Head pounding since before I woke up and I feel slightly nauseous. Just got my pay stub, which will cover rent, but then estimate next one will only be maybe a third of that… I’m so fucked I don’t even know what to do with myself. My income this month is less than double my rent. Rent is almost 2/3 of it and that’s not even including utilities.

I don’t know what to do. I’m fucked and I’m terrified. I don’t know what to do. Go back to exhaustion working 2 jobs? I know I am getting out of this lease in a few months but… I thought I could do this. I thought things were gonna be way different.
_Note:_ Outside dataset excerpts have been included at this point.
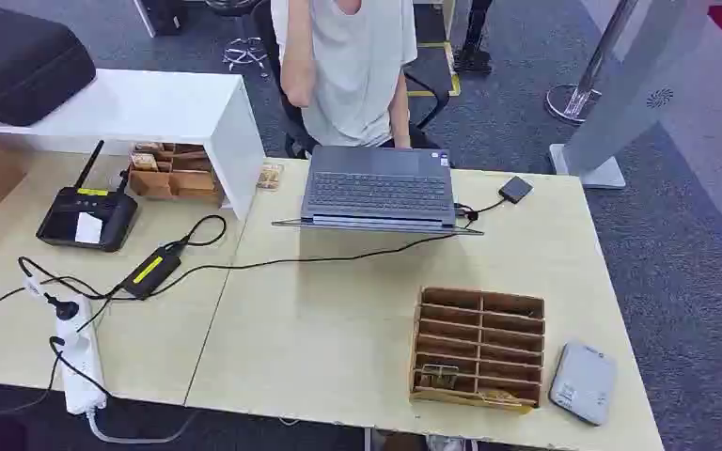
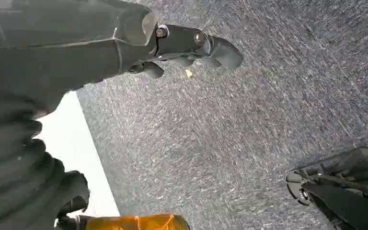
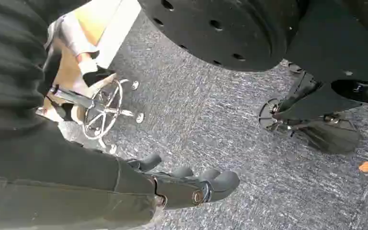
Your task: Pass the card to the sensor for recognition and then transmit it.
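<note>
Grey carpet lies beneath the left hand [image 2: 191,45] and right hand [image 3: 191,184], both loosely curled, empty.

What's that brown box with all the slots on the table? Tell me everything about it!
The brown slotted box looks like wood or cardboard, split by thin walls into two columns of narrow slots. It sits flat near the front edge of the pale table, beside a grey sensor device. A few small items lie in its nearest slots, too small to identify.
</note>
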Available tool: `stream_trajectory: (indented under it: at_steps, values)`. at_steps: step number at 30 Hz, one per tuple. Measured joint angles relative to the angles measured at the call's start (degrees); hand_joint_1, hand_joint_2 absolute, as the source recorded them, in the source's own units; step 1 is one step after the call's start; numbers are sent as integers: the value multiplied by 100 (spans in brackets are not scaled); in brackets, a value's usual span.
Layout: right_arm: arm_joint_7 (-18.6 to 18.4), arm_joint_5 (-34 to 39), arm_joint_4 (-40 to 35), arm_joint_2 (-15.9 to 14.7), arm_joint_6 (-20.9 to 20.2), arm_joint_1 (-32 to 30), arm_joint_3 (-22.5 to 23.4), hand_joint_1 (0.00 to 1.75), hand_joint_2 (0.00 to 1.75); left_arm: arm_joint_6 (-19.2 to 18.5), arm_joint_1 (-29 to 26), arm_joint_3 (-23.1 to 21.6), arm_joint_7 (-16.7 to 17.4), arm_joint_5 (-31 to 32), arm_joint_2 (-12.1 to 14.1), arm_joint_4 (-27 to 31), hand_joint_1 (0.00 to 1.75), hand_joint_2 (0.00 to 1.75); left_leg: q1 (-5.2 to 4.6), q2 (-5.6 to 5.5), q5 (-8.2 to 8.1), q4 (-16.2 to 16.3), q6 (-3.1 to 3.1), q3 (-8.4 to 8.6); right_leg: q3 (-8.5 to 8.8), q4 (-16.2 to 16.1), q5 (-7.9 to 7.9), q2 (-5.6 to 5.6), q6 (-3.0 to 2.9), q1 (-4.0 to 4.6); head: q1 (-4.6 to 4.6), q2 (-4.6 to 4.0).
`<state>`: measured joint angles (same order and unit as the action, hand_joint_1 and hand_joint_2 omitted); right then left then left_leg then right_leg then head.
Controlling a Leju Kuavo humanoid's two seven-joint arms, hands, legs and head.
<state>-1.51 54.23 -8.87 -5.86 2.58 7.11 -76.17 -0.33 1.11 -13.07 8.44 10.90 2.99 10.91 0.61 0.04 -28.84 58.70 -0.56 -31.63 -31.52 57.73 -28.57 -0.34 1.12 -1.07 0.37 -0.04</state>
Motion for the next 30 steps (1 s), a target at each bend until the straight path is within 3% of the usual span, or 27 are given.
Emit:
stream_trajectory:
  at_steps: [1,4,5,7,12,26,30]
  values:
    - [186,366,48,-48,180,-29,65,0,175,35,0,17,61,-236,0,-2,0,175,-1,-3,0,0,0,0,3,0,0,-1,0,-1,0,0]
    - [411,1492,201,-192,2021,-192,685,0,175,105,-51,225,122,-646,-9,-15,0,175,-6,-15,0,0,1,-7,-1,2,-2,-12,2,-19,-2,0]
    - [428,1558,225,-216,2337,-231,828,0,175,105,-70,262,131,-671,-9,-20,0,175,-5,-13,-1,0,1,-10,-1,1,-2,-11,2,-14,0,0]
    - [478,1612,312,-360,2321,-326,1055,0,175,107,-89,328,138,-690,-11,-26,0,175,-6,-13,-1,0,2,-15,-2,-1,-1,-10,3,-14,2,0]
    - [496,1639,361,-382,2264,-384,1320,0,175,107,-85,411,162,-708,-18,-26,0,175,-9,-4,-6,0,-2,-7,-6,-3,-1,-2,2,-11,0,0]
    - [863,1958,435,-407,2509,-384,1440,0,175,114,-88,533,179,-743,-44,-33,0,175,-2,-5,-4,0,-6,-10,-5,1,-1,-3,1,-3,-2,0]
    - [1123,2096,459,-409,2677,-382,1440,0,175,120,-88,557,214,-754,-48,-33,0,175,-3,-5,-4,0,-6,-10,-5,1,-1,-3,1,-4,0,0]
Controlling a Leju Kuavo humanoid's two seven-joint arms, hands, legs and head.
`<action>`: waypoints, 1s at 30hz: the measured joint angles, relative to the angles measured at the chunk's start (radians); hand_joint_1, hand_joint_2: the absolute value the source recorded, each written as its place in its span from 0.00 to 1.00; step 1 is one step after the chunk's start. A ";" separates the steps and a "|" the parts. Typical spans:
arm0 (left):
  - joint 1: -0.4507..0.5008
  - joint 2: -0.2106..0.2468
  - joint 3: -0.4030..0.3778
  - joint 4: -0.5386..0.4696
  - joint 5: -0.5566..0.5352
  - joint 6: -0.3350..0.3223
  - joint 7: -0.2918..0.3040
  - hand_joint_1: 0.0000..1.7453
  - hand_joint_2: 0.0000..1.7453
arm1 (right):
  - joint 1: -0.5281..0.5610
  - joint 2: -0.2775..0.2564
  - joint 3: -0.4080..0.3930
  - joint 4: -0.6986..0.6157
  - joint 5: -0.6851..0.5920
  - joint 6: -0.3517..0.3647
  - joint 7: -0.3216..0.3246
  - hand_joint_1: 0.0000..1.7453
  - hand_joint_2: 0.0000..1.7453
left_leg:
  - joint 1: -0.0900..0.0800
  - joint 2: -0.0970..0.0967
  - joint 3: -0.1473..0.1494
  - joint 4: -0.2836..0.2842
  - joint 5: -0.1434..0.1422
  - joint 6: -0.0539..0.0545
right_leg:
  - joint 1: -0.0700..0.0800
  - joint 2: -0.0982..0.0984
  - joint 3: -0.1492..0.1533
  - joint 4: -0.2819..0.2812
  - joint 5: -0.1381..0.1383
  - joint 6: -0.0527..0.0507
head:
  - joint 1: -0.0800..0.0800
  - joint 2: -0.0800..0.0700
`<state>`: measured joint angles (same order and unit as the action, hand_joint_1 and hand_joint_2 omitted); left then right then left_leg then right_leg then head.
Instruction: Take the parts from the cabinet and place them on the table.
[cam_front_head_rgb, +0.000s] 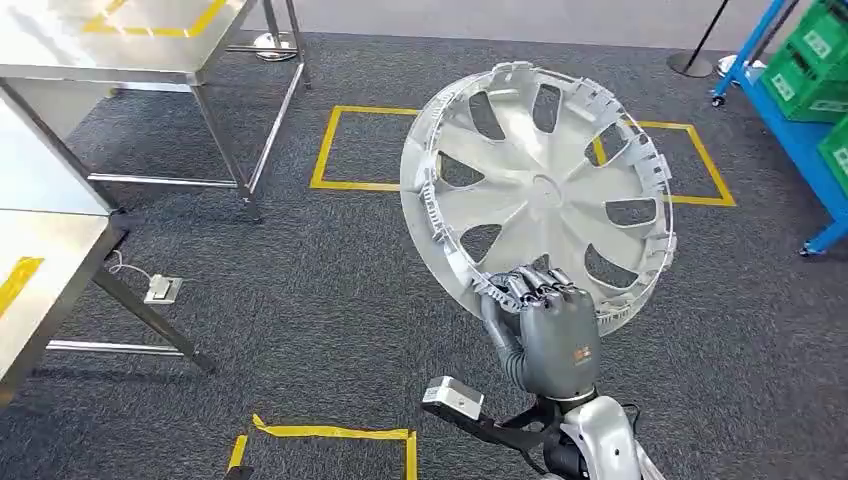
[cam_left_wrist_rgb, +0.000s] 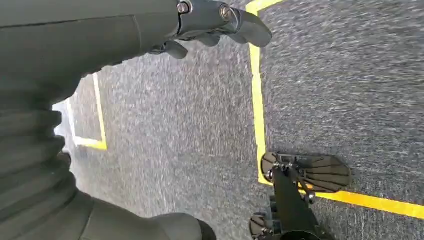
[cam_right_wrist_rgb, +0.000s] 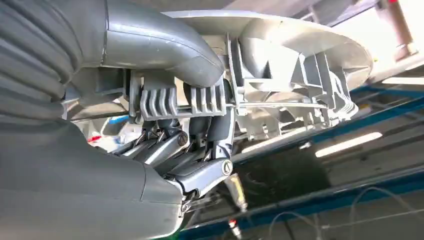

I’m scared I’m not going to be able to find an affordable place to live. I am trying to stay open-minded about changes but I am also holding on so hard because I am watching everything fall apart and I can’t do anything to stop it right now. How can I have even small daydreams of where I want my life to be when I can’t even support myself right now. I had myself set up for this big, wonderful (scary) change- new job opportunities and new places to live and now 4 months in I feel desperate and alone and overwhelmed.

I do blame the diabetes, or my body’s own betrayal of itself, of me. I only have me and the body I am relying on is now saying it can’t work as hard and definitely isn’t able to keep up with the work schedule I had in the summer.

January 5

I feel like I quit the wrong job. That even though this one has more security (steady work, health benefits) I was better at the other one and they actually cared about me.

I’ve been kind of slack lately- not being very strict with my food- overeating and having sugar and therefore letting my BG run high. I have to remember to call the doctor’s office tomorrow and see if they have my A1C results yet. I’m hoping it’s gone down but I’m imagining around 12.